With some expectations that beef prices are near a peak and a premium of futures over cash, the market remains vulnerable to increased speculative long liquidation selling. If packers sense that beef prices may ease, there is less incentive to pay-up in the cash market for live inventory.

In addition, feedlots are not too keen on holding cattle any longer than they need to and the market is also seeing an increase in non-fed and cow slaughter which could add to the short-term supply. There were no new deliveries and 36 retenders overnight, which might help ease the pressure on the August contract.

October cattle closed moderately lower on the session yesterday and pushed to the lowest level since August 8th. News of 36 new deliveries and 10 retenders was enough to drive August cattle back under 120, which may have left the October contract looking a bit rich against the spot market. The market saw some choppy trade early in the session but pushed lower into the close.
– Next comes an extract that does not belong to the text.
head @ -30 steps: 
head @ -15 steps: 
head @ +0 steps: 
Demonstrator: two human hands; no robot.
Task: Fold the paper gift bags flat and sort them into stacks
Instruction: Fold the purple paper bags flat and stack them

Very strong grain prices helped to pressure the market as traders remain nervous that some producers will be squeezed with higher grain prices and a lack of pasture, and this will force a higher than expected slaughter in the next few months. This helped drive feeder cattle sharply lower. In addition, the premium of October to last week's cash helped to pressure.

Packer bids emerged at $118 for the cash market this week with offers at $123.00. Cash traded at $120-$121 last week. Traders also believe beef prices are near a short-term peak once retailers fully book Labor Day features. Beef prices hit the highest level since July 2nd earlier this week. Boxed beef cutout values were down 16 cents at mid-session yesterday and closed 3 cents lower at $193.82. This was up from $189.21 the prior week.

Slaughter came in higher than expected at 130,000 head. This brings the total for the week so far to 259,000 head, up from 250,000 last week at this time and up from 255,000 a year ago. There will be a USDA Cold Storage report this afternoon.